Communion Of Dreams


Self-sustaining.

Earlier this month I had mentioned that Communion of Dreams had more or less stabilized at an Amazon ranking of about 30,000.

Well, since then things have changed. The big Kindle promotion last weekend was one. But as I noted the other day, evidently some other things have changed as well. The spike in sales of Communion on Thursday (total of about 50) dropped off a bit on Friday when there were just 25 or so. But then it picked up again yesterday, with about 40 total. With the result that the Amazon ranking has moved up to about 5,000 – sometimes a little higher, sometimes a little lower – and Communion of Dreams has pretty consistently stayed somewhere in the top 50 “Science Fiction – High Tech” category. And other than blogging a bit here, I haven’t done much to promote the book this week. So it’s entered a kind of self-sustaining reaction, like reaching critical mass.

What I find interesting is that in trying to track down and understand what happened to help promote the book, I discovered that a number of sites are starting to list the book as a “recommended read” of one sort or another. Usually this is being done as part of an Amazon affiliates program, where if you buy the book via their site they get a small commission. No complaint from me – this is all advertising, as far as I’m concerned, and I’m happy that others are able to generate a bit of income to support their sites.

Now, what’s curious is trying to figure out what it will take to kick the whole thing up another notch. What is the equivalent of “tickling the dragon’s tail” – of pushing the self-sustaining reaction just a little further, so that it speeds up but doesn’t just figuratively blow up in my face? The story of Louis Slotin remains a cautionary one, after all.

I suppose we’ll see.

Jim Downey



A wisp, glowing green.

From Chapter 3:

Wright Station was one of the older stations, and its age showed in its design. The basic large wheel structure, necessary when centrifugal force simulated gravity, was still evident, though significantly altered. The station hung there as they approached, motionless. The aero slowly coasted toward a large box well outside the sweep of the wheel, connected to the wheel by an extension of one of the major spokes. This was the dock, and it was outside the AG field.

Sound familiar?

Though I do think that were someone to film Communion of Dreams, this scene would more closely reflect this reality, taken from the ISS:

Still, it is fascinating that we have already so deeply connected music with space imagery.
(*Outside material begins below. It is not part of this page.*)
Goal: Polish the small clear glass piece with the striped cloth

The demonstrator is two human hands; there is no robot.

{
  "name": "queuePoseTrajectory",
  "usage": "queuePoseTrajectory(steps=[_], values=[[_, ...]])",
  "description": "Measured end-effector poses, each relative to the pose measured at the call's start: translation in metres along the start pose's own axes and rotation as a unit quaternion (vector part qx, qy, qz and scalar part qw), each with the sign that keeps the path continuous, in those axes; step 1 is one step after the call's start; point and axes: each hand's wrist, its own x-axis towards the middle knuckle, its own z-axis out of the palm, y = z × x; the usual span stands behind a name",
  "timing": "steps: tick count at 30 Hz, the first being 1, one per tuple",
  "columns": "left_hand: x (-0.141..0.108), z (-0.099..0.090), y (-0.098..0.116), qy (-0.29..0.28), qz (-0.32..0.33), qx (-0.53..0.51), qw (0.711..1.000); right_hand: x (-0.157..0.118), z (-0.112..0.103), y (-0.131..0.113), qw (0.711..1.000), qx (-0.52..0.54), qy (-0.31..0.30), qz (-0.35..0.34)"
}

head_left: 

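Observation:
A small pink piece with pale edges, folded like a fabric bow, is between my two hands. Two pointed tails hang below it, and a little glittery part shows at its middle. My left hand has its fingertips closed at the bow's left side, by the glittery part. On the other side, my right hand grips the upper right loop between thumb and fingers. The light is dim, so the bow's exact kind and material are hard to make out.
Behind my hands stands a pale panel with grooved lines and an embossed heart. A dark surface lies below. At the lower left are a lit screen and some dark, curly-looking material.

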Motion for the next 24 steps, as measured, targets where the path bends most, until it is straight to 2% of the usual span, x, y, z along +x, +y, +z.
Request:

And that what is seen as a pale blue dot in the distance is, up close, a living world with a thin sheath of atmosphere – a wisp, glowing green.

Tomorrow is a promotional day: the Kindle edition of Communion of Dreams will be free for any and all to download. Share the news.

Jim Downey



Right on schedule.

A friend who recently read Communion of Dreams sent me a link to this item this morning:

DARPA sets sights on high-tech contact lenses

(Phys.org) — A Bellevue, Washington, company specializing in display technology based on eyewear and contact lenses has sealed a deal with DARPA. Innovega, which says its technology can open a “new dimension to virtual and augmented reality applications,” told the BBC earlier this week that it has signed a contract to deliver a prototype of its iOptik display system to DARPA. That system consists of special contact lenses and eyeglasses. The product is touted to be a better solution than bulky heads-up display systems of the past. Screens sit directly on users’ eyeballs and work with a pair of special lightweight glasses.

* * *

Users can look at two things at once, both the information projected and the more distant view. The retina receives each image in focus. The engineers used nanoscale techniques to develop the lenses, so that they can work as a focusing device with the glasses. The ability to focus the near-eye image is achieved by embedding optical elements inside the iOptik contact lens, according to Innovega. The micro-components do not interfere with the wearer’s normal vision.

* * *

The company says its system affords the human eye to see near-to-eye micro-display information simultaneously with the surrounding environment. Beyond DARPA, the company anticipates its technology can be used by the general public, but it will take a few years for that to happen. The product is undergoing clinical trials as part of the US FDA approval process. Possible applications might be gaming, watching big-screen 3-D movies, and future augmented reality devices superimposing images on reality. According to Innovega, the technology may be available to the public towards the end of 2014.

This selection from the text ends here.